Les Moscovites, en état de choc après le double attentat qui a fait 38 morts dans le métro de la capitale, ont rapidement entendu des déclarations de leurs dirigeants, aussi ferme l'un que l'autre. Le président Dmitri Medvedev a affiché son intention de poursuivre "la politique de la répression de la terreur et de la lutte contre le terrorisme. Nous allons poursuivre les opérations contre les terroristes sans compromis et jusqu'au bout".
Quant au Premier ministre Vladimir Poutine, qui a interrompu un déplacement en Sibérie, il a affirmé: "Les terroristes seront anéantis". Un ton martial qui rappelle celui qu'il avait employé à l'automne 1999, pour le lancement de "l'opération anti-terroriste" de l'armée russe en Tchétchénie après une série d'attentats attribués aux indépendantistes de cette province. Il avait alors promis de "buter les terroristes jusque dans les chiottes".
De son côté, le chef des services spéciaux russes (FSB), Alexandre Bortnikov, a indiqué que "selon la version préliminaire, les attentats ont été commis par des groupes terroristes liés à la région du Caucase du Nord". "Nous privilégions cette version", a-t-il ajouté, cité par les agences russes.

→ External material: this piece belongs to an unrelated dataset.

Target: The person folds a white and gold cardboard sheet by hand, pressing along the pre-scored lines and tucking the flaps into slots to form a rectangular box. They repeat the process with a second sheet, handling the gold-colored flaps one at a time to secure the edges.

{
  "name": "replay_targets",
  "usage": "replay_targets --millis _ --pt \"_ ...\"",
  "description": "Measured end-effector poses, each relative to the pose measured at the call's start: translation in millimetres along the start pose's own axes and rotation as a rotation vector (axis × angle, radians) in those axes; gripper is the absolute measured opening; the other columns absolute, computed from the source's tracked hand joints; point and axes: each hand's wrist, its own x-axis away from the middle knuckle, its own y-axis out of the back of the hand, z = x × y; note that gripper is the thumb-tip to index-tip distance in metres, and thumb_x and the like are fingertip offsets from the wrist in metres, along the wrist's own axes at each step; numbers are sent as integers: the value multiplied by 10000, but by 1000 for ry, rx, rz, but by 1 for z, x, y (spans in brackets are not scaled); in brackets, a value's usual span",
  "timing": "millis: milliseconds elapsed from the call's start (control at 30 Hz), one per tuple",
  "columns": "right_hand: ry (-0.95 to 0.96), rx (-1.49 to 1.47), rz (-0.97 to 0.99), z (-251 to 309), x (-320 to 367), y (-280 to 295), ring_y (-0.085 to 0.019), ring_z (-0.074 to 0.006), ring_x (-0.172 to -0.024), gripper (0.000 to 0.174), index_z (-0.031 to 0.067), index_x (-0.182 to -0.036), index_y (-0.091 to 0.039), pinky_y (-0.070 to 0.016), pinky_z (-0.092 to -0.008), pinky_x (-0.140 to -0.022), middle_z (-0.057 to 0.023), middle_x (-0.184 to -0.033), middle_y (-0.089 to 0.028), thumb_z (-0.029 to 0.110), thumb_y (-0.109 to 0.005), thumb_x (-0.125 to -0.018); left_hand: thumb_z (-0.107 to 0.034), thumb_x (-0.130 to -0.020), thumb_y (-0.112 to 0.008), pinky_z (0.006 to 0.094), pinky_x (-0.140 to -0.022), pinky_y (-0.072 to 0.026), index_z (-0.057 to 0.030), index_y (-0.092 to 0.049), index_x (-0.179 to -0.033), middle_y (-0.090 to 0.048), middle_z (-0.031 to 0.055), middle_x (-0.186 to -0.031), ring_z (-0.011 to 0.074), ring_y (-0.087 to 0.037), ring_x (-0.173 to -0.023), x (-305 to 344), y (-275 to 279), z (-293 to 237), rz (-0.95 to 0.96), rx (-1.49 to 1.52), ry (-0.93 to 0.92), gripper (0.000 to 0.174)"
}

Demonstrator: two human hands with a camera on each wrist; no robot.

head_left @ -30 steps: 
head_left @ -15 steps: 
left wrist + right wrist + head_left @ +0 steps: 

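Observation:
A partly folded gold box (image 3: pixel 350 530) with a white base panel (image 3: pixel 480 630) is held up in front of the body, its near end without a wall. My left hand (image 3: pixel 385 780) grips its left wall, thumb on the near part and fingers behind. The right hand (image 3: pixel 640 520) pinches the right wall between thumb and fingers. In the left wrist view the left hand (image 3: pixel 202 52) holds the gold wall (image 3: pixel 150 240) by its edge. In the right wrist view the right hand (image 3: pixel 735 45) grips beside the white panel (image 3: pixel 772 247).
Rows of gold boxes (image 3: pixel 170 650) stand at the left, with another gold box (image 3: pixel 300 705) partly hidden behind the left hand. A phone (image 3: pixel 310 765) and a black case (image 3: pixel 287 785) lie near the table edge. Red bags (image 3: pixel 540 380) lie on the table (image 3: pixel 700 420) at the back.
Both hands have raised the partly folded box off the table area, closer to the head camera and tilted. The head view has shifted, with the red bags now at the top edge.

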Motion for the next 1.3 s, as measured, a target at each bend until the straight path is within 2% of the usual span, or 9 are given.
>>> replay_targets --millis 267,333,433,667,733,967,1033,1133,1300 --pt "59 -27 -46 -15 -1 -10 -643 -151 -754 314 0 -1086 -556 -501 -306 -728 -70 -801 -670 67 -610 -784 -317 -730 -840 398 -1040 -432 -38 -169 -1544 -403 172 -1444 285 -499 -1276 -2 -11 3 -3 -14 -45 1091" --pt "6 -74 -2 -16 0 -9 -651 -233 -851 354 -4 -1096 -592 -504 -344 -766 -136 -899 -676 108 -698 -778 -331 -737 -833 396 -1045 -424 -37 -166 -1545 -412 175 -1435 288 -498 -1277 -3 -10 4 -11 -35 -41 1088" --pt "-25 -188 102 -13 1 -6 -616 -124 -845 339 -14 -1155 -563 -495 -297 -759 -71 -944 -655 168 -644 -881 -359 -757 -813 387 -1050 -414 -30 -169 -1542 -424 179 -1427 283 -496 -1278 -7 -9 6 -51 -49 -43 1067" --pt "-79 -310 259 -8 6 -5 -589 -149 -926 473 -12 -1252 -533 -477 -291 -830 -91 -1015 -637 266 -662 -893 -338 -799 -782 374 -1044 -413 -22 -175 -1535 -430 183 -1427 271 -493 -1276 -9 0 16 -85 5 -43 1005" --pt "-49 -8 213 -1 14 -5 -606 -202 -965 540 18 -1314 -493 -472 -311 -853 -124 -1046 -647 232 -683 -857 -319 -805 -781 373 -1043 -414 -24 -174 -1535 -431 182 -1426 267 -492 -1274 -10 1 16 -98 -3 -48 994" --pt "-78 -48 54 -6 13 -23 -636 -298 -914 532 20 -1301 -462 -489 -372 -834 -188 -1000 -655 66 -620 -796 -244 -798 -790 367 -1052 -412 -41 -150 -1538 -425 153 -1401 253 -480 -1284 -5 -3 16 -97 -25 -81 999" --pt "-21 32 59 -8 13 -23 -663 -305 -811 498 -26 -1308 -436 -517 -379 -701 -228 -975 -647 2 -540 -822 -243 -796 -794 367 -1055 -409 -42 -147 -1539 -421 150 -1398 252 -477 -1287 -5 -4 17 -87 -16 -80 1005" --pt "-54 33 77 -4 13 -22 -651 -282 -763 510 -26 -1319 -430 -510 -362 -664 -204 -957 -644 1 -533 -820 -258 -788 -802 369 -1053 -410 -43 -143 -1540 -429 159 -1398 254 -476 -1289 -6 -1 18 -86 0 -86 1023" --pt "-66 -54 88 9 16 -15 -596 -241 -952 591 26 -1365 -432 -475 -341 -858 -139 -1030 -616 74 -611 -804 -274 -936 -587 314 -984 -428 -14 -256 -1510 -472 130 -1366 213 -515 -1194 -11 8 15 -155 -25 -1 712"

Une vengeance des "veuves noires" de Tchétchénie?
Le service de presse du FSB et le maire de Moscou, Iouri Loujkov ont par ailleurs affirmé que ces attaques auraient été commises par des "femmes kamikazes", équipées de ceintures d'explosifs. Pour les Russes, cette annonce ressemble à une signature: celle des "veuves noires", des militantes tchétchènes ainsi surnommées car elles commettent des attentats suicide pour venger leurs proches.
Pour un certain nombre d'experts, cette double attaque, sur fond d'opérations d'envergure dans le Caucase russe visant la rébellion islamiste, constituerait bien une vengeance à l'égard des forces russes. L'une des explosions a d'ailleurs été déclenchée dans la station Loubianka, juste en-dessous du siège du FSB sur la place qui porte le même nom.
Les menaces des rebelles s'étaient intensifiées depuis la mort de deux de leurs leaders emblématiques. Mercredi dernier, les forces de l'ordre ont abattu un proche allié du chef tchétchène Dokou Oumarov, Anzor Astemirov, responsable notamment d'une attaque en octobre 2005 en Kabardino-Balkarie (Caucase du Nord) qui avait fait plus de 100 morts. Et le 6 mars, le FSB a annoncé avoir abattu en Ingouchie (Caucase russe) un autre chef de la guérilla islamiste, Saïd Bouriatski, auteur selon les services secrets de l'attentat contre le train Nevski Express le 27 novembre, qui avait fait 28 morts.
Les violations des droits de l'Homme renforcent la base du terrorisme
Selon le centre américain d'analyse spécialisé IntelCenter, "la version la plus probable est que l'Emirat du Caucase dirigé par Dokou Oumarov est derrière" les explosions à Moscou. Ses membres ont menacé à deux reprises ces derniers mois de s'en prendre "à des civils russes à domicile", note-t-il. "Ce groupe a à la fois démontré sa capacité à mener ce genre d'attentat et en a exprimé l'intention", relève-t-il dans une note.
Mais les explosions du métro démontrent aussi l'échec de la stratégie gouvernementale. "Les combattants caucasiens pratiquent depuis 2007 l'islam le plus extrémiste, mais leur terrorisme canalise un mécontentement" général de la population, dont "les droits sont régulièrement foulés aux pieds", estime Oleg Orlov, directeur de l'ONG Memorial.
"Malgré les efforts du pouvoir pour établir un dialogue avec le Caucase du Nord, il n'y a toujours pas de changements visibles dans cette région", note Grigori Chvedov, chef du portail d'informations indépendant kavkaz-uzel.ru. "Les droits de l'Homme y sont toujours violés (...) ce qui renforce la base du terrorisme", dit Chvedov qui affirme craindre une poursuite des actes terroristes en dehors du Caucase.